▸ **Work to be completed**
Where in the listing does the word "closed" appear? Report each line that holds it.

▸ **Given entries**
============
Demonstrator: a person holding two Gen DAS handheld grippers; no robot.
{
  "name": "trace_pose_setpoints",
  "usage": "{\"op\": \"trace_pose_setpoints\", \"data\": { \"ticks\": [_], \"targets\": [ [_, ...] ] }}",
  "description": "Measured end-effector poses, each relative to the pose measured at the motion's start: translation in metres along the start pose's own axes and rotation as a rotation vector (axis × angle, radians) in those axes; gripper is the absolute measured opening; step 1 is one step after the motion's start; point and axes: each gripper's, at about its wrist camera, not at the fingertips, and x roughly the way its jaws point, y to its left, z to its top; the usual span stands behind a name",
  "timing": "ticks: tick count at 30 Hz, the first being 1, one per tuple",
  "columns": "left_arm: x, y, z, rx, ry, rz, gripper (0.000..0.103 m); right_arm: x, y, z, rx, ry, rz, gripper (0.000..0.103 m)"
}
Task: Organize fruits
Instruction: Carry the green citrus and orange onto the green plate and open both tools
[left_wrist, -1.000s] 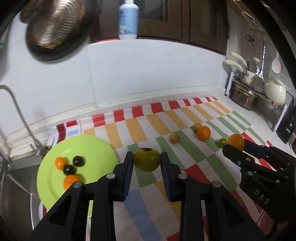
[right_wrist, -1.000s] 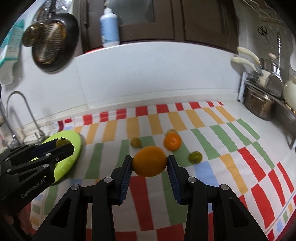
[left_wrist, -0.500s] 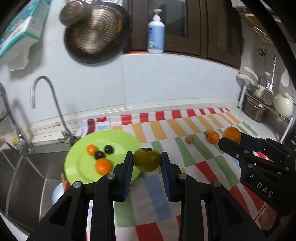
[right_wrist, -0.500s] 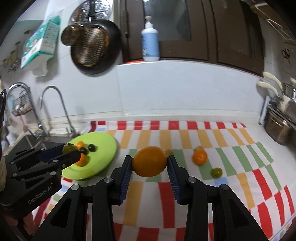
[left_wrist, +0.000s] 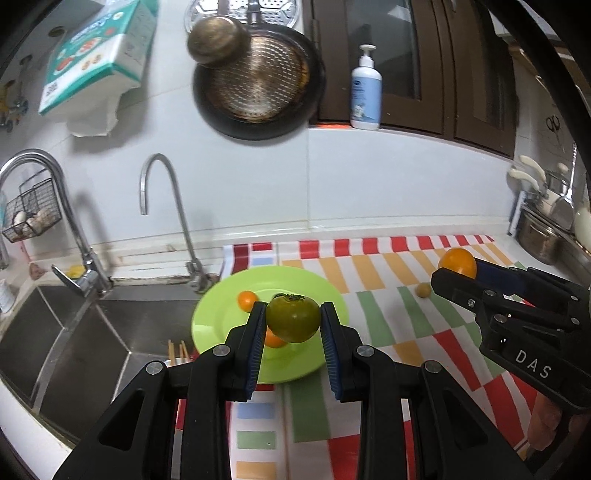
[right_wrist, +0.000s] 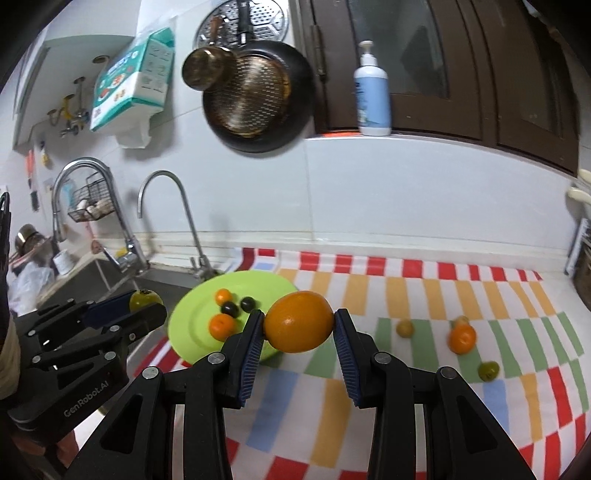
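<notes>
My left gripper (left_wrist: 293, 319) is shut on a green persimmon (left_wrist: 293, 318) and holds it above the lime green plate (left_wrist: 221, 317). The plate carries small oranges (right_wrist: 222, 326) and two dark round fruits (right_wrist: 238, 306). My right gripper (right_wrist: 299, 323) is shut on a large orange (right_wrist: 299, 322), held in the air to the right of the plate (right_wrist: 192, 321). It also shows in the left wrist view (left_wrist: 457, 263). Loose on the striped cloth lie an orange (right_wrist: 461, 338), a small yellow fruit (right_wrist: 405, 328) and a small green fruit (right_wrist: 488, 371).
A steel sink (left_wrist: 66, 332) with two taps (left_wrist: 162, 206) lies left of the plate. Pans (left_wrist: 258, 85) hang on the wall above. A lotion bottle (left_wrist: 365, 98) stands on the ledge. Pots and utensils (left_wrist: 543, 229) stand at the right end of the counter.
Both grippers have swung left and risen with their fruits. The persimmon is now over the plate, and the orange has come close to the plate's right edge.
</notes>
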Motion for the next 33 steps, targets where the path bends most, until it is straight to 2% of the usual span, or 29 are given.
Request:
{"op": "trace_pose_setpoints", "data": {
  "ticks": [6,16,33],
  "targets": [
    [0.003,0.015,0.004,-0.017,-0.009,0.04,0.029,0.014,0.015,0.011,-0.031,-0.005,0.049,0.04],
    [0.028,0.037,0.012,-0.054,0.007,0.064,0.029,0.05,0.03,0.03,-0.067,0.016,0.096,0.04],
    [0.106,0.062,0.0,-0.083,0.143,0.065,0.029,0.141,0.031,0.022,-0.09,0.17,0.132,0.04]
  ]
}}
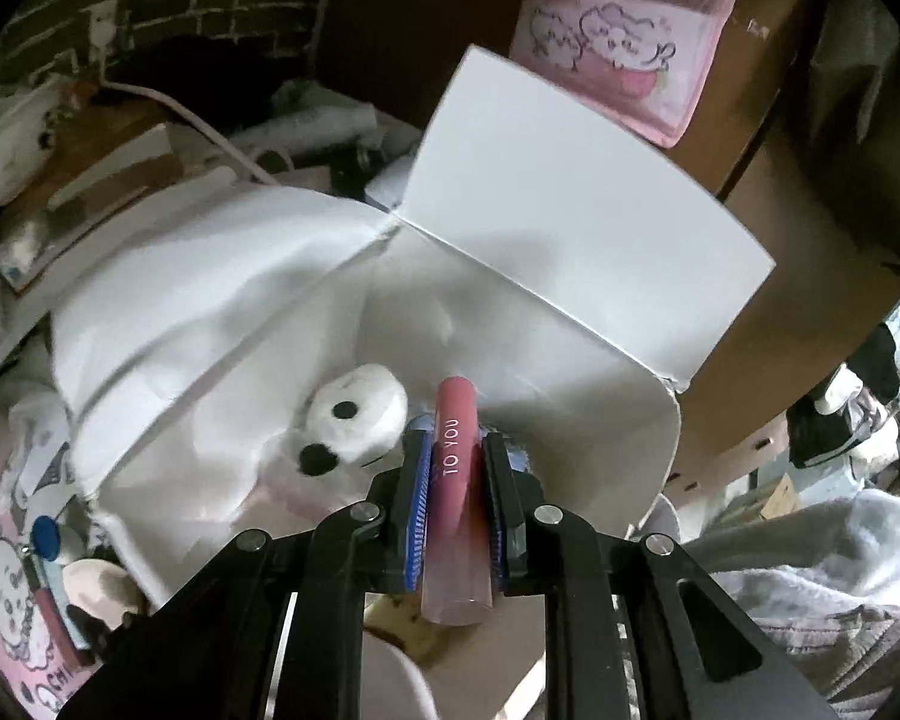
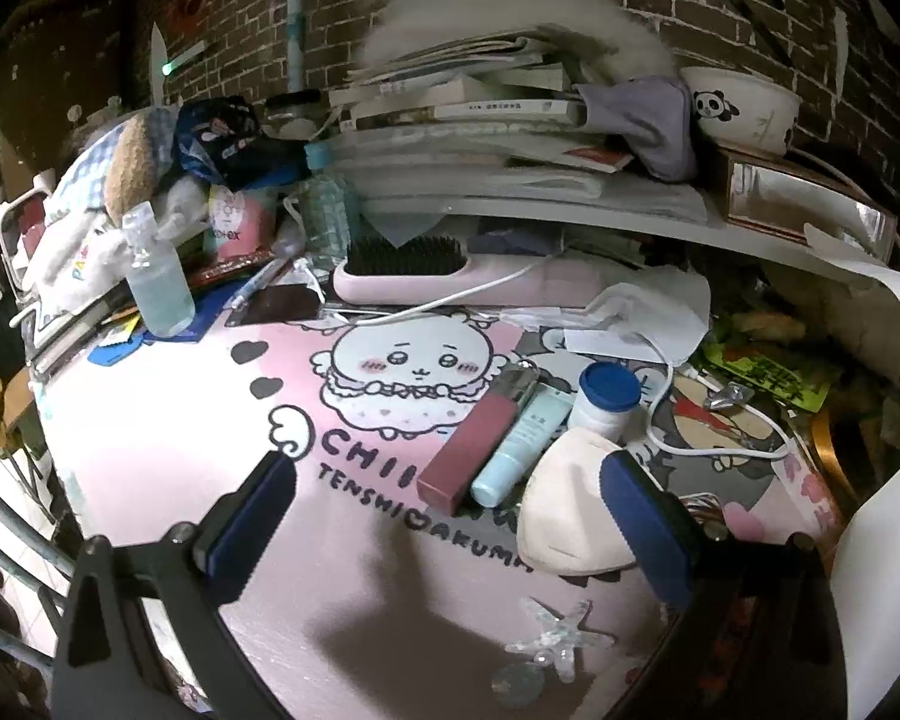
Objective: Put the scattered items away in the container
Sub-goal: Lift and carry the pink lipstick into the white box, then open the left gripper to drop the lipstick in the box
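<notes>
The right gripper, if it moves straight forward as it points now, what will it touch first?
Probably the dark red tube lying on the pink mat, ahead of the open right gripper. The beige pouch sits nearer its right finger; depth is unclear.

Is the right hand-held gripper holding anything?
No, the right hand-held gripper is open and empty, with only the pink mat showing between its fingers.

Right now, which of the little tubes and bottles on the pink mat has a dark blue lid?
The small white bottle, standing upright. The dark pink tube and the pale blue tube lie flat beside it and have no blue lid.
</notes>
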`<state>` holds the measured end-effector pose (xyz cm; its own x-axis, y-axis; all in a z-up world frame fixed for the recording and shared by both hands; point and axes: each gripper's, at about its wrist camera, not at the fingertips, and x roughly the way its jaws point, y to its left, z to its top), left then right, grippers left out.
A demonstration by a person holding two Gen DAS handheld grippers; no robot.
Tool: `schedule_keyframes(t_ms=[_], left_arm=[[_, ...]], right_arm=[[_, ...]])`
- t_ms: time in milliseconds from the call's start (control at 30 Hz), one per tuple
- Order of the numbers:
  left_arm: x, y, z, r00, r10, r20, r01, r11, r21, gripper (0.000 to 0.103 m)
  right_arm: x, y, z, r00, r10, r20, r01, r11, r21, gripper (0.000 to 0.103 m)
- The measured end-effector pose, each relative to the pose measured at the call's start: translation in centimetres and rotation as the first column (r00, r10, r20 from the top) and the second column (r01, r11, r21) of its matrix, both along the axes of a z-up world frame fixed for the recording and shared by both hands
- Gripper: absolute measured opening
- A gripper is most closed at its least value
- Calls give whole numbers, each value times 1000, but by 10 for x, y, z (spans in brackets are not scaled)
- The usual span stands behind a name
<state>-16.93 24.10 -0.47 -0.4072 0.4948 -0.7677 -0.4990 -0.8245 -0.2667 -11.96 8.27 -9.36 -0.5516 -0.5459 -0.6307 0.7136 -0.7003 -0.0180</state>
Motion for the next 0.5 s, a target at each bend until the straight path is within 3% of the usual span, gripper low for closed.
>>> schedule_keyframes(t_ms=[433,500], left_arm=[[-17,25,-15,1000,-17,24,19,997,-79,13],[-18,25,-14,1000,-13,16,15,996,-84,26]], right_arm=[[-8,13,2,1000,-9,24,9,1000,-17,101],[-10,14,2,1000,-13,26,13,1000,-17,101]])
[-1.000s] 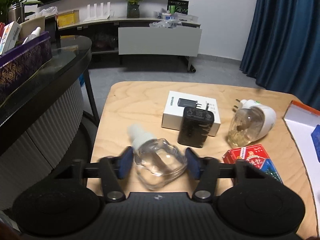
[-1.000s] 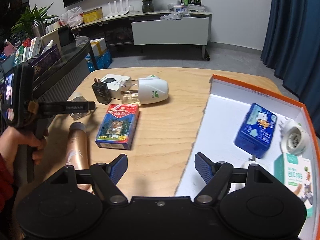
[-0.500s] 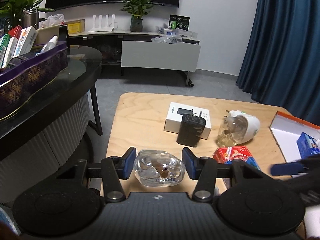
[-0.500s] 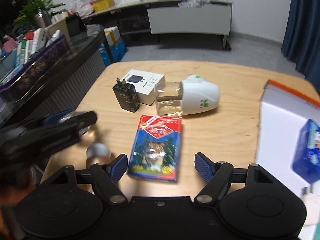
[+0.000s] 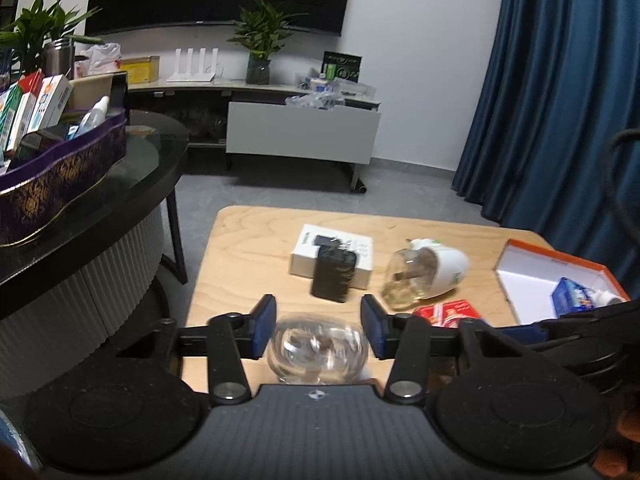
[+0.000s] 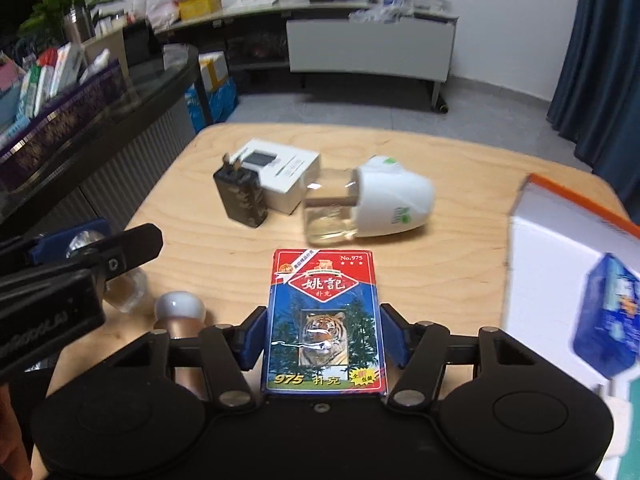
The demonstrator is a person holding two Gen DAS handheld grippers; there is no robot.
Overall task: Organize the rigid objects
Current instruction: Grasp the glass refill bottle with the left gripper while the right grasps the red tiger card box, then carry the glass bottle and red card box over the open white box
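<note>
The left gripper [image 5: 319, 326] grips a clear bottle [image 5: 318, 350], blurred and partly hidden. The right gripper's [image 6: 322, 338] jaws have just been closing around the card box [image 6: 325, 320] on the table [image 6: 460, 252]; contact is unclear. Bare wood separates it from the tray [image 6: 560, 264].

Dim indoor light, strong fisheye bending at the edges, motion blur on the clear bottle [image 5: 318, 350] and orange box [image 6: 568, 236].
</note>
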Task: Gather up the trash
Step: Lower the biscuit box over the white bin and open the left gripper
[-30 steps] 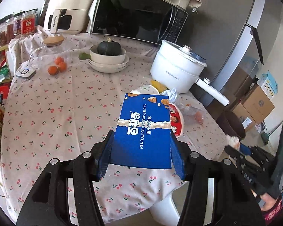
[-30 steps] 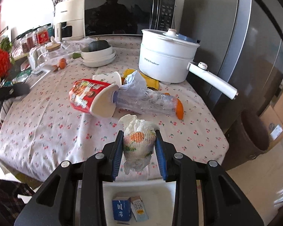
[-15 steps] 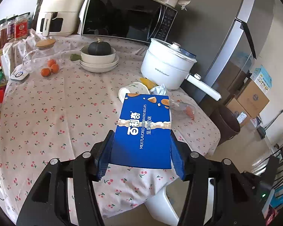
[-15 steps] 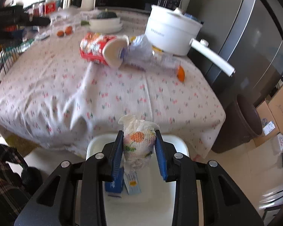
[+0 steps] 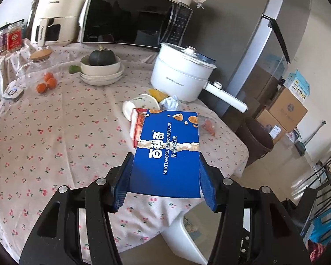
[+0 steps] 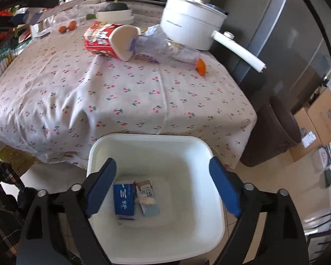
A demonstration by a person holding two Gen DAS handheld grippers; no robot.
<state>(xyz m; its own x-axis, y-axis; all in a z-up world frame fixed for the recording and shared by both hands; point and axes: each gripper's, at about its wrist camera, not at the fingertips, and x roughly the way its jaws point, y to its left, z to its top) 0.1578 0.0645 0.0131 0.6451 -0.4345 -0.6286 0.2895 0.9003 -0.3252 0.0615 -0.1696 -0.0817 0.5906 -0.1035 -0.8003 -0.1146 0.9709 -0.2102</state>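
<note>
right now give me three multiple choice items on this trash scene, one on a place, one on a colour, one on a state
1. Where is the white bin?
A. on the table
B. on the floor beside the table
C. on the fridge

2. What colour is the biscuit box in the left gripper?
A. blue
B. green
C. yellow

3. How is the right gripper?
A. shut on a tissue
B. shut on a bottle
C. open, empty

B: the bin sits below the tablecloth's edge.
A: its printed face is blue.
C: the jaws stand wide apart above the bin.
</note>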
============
▸ **Answer area**
- A gripper is most closed at its least value
Motion for the next 0.5 s, a target at each bend until the straight path is within 3% of the usual span, gripper low for closed.

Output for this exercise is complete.